§ What needs to be done
Every line below that holds the word "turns" must be listed.

(Records from a data collection)
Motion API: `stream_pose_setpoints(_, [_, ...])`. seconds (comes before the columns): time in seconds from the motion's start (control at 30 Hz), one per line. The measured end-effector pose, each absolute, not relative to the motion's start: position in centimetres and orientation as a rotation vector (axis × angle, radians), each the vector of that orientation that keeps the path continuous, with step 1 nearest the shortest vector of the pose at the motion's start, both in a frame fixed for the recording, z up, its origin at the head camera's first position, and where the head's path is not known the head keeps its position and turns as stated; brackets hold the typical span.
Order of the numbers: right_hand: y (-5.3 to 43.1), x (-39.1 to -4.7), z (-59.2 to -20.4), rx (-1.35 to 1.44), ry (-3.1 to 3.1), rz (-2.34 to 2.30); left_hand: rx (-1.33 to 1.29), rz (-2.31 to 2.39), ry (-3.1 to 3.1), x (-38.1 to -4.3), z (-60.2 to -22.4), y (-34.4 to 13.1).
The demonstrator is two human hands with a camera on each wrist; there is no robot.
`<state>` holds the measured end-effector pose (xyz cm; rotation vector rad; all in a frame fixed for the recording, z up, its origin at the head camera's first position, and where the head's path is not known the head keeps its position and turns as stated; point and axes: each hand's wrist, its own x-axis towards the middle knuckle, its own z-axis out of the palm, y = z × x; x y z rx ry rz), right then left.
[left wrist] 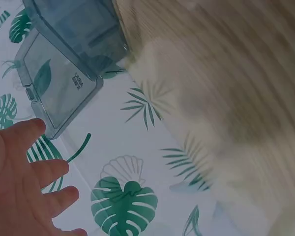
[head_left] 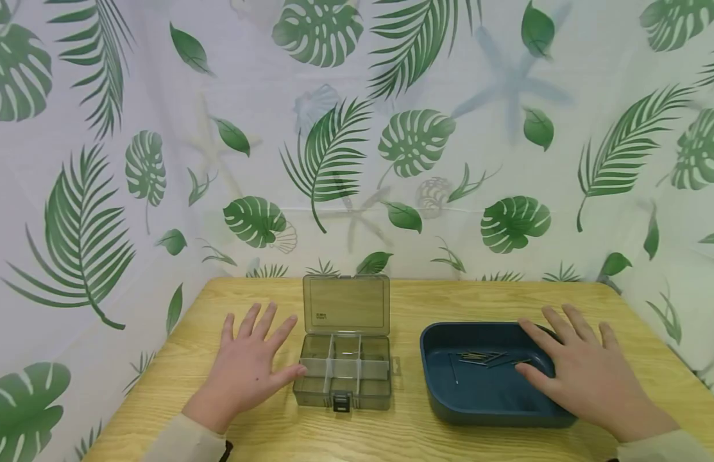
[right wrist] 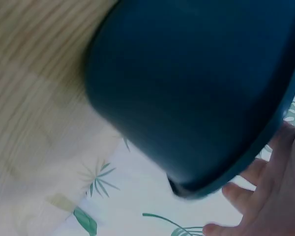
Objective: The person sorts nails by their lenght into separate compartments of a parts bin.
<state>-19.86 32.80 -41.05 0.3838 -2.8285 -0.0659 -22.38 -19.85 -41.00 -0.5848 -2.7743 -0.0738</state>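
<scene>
A small see-through grey compartment box (head_left: pixel 315 399) stands on the table with its lid (head_left: pixel 346 305) raised at the back. My left hand (head_left: pixel 244 369) hovers at the box's left side, fingers spread and straight, the thumb close to its edge; whether they touch I cannot tell. In the left wrist view the same hand (left wrist: pixel 14 191) holds nothing, near the raised lid (left wrist: pixel 59 86). To the right is a dark blue tray (head_left: pixel 495 417) with several thin, nail-like metal pieces (head_left: pixel 480 357) lying in it. Over its right side my right hand (head_left: pixel 593 378) is spread, holding nothing.
The wooden table (head_left: pixel 403 443) carries the box and the tray side by side, a narrow gap between them. A white cloth with green leaves (head_left: pixel 357 212) hangs behind the table and along both sides. In the right wrist view the tray's outer wall (right wrist: pixel 187 88) fills much of the picture.
</scene>
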Motion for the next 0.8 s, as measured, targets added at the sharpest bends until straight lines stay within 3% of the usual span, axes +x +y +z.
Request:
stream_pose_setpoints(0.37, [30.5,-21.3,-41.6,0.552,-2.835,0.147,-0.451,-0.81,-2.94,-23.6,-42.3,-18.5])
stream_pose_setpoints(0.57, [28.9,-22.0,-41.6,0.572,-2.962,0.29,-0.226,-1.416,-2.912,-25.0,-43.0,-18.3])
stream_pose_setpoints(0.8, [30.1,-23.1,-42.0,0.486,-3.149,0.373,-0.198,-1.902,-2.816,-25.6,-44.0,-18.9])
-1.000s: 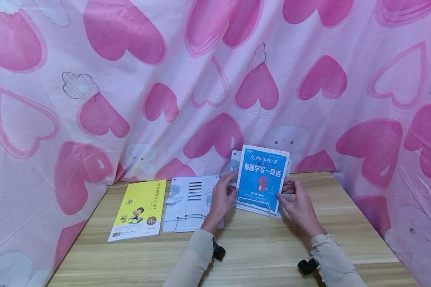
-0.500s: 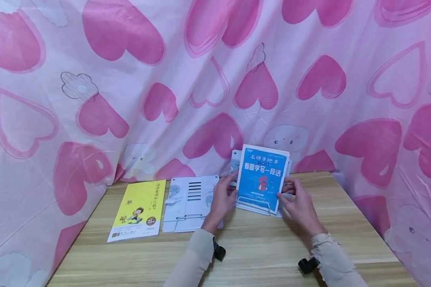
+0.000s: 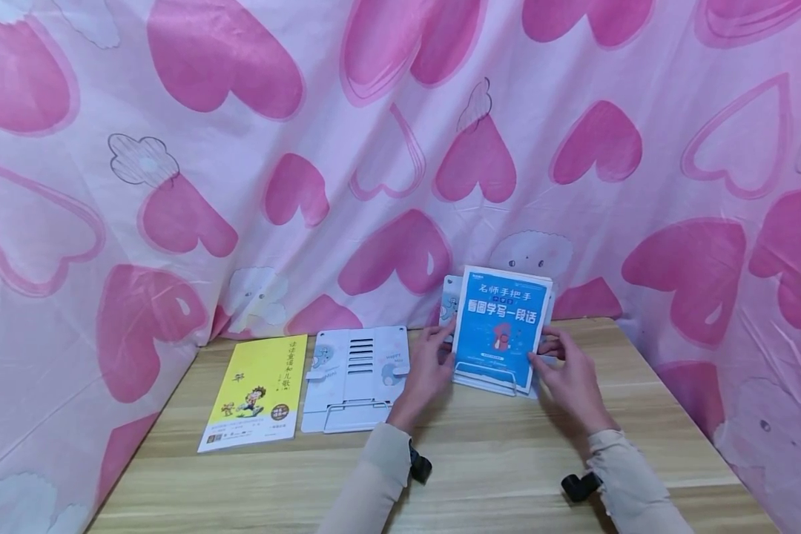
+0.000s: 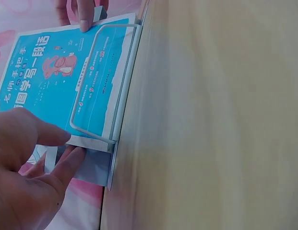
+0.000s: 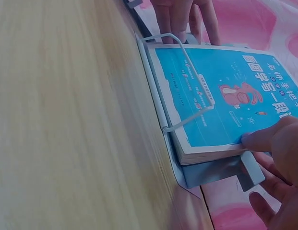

§ Output of the task
Motion API: `stream_pose_setpoints(_, [_, ...])`. seconds (comes before the columns): time in seconds from the motion's start (control at 30 Hz), one per line. The measured end-effector pose, each absolute, not relative to the motion's start: position in centimetres and orientation as a rotation vector (axis × angle, radians), each the vector of that orientation that keeps the path continuous, with step 1 nearest the shortest vector of the pose at the motion's start, both in a frame fixed for the recording, z up, its origin at the head camera's first position, and where the head's path is not known the head keeps its position and turns as stated; brackets hold the typical span.
`<state>` holds the measured end-effector pose (xyz cm; rotation vector rad; all in a frame fixed for the recording, z up, its origin at the head camera's first position, and where the head's path is not known the head keeps its position and turns as stated; point and axes: each hand's wrist, its own x-axis towards the middle knuckle, its own z-axis out of the palm, y = z × x; x y z rx ry rz), right then left.

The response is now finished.